Крымская война показала, что далее идти по указанному пути было невозможно…

Дело в том, что культуру нельзя привить народу помимо самого народа. Культура является везде плодом самостоятельного творчества духовных сил народа. Необходимо было создать условия, благоприятствующие для развития русской культуры, для духовного роста и преуспеяния русского народа, – и для этого полезно было сближение с образованными народами Запада, но нельзя было, никакими человеческими усилиями, создать саму культуру при помощи хотя бы и самой сильной власти… Необходимо было ослабить всеобнимающую правительственную опеку и дать свободу духовной жизни русского человека.

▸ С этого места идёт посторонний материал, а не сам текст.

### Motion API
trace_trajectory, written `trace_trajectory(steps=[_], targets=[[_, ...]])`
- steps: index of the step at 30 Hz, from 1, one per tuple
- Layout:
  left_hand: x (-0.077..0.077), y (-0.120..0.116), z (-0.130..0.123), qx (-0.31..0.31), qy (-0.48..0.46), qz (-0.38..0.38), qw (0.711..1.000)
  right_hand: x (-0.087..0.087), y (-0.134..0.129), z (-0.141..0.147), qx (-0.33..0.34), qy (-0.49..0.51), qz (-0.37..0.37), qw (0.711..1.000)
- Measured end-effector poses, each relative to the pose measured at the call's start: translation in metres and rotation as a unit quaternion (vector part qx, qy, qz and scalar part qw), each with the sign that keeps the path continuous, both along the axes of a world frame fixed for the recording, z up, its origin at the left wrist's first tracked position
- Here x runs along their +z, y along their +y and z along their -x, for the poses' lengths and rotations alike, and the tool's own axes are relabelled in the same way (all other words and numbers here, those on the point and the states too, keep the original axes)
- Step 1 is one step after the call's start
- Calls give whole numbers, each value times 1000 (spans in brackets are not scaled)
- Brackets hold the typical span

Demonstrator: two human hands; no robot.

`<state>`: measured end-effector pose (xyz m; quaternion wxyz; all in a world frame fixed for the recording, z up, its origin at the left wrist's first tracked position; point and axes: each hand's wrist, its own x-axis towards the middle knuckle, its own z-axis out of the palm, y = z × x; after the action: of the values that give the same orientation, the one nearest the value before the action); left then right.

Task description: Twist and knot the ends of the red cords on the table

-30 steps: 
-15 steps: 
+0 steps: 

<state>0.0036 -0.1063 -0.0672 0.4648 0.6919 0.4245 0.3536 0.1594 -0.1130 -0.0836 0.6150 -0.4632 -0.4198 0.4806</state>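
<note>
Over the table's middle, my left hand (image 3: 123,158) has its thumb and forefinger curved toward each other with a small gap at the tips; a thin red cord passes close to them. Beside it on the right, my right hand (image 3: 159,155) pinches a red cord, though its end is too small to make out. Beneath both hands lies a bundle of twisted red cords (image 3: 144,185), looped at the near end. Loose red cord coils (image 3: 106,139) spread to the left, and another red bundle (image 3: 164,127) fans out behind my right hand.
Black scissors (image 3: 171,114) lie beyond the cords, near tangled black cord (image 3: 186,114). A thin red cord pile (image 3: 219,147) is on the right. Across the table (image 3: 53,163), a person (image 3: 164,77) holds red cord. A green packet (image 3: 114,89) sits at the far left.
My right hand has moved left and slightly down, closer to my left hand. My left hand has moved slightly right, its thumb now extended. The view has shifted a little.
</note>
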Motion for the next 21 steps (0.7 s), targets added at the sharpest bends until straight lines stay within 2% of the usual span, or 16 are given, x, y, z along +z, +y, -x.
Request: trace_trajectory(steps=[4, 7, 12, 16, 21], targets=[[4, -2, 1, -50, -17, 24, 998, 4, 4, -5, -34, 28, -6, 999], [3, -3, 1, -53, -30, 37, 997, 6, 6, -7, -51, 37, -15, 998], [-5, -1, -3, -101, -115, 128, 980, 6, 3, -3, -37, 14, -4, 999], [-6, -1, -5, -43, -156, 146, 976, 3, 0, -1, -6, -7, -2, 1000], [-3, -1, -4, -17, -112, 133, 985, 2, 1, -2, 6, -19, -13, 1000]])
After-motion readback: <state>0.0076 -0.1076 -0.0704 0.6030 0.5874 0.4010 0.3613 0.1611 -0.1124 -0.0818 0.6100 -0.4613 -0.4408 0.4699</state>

Со вступлением на престол незабвенного Государя Императора Александра Николаевича началась иная эпоха в жизни русского народа. Весенним теплом и простором жизни сказалось вступление на престол этого государя. Но, как и в смутную эпоху, наружу вырвалось прежде всего то, что было печальным следствием так называемого Петербургского периода русской истории. Самостоятельная духовная культура русского народа, раскрытие его исконных начал, – еще впереди, наружу же прежде всего, – «словно неистовством вешних вод прорвало плотину», – вырвалось отрицание этих исконных основных начал русской народности1. Плевелы растут быстрее, чем благородное растение… Началась смута, окончившаяся ужасным днем 1 марта… Как и во время древней смуты, пролилась невинная кровь Царя-мученика…

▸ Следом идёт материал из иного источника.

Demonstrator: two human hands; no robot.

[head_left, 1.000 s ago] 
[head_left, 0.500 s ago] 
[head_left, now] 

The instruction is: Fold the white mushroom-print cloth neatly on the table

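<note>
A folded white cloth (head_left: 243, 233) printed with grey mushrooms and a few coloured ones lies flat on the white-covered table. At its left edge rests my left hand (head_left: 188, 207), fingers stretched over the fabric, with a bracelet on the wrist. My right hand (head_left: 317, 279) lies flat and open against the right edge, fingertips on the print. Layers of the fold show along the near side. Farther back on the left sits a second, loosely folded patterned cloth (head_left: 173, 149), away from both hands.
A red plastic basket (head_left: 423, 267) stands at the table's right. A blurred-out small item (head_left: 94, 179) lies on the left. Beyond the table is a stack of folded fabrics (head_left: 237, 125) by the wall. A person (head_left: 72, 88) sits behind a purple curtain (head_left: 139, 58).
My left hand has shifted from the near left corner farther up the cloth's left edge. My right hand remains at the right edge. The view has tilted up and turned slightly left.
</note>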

Царь-Освободитель!… Не миллионы только крепостных рабов, не миллионы порабощенных мусульманами, – освободил незабвенный Государь, нет! Он дал свободу русскому народному духу, он положил конец Петербургскому периоду русской истории и начал своим царствованием новый период, – период национального самосознания, период духовного самобытного роста и развития основных начал русской народности, – и это сказалось в царствование его сына, – столь же незабвенного Царя-Миротворца…

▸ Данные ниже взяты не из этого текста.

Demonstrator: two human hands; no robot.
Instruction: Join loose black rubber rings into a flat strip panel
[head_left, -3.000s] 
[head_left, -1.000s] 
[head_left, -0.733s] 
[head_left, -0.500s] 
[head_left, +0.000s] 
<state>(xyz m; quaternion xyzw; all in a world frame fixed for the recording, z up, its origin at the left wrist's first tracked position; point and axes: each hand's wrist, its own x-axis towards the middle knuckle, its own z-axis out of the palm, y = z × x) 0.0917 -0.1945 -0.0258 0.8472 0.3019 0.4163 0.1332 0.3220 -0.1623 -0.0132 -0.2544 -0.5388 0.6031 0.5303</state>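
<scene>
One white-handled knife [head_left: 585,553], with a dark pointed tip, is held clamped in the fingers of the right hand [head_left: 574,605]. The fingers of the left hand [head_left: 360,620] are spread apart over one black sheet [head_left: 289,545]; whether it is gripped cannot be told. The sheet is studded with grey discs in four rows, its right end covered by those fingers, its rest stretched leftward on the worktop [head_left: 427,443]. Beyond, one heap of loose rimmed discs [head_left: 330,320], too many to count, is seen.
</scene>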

Сам же он, «починальник» новой эпохи, пал жертвой тяжких заблуждений, нажитых в предшествующий период.

Грустно вспоминать эту последнюю смуту русской земли, но посреди этой смуты яркой звездой блестит образ незабвенного Государя, самый светлый образ из всего знаменитого двадцатипятилетия и утешим себя воспоминанием об этом дорогом каждому, истинно русскому сердцу, Царе-Освободителе.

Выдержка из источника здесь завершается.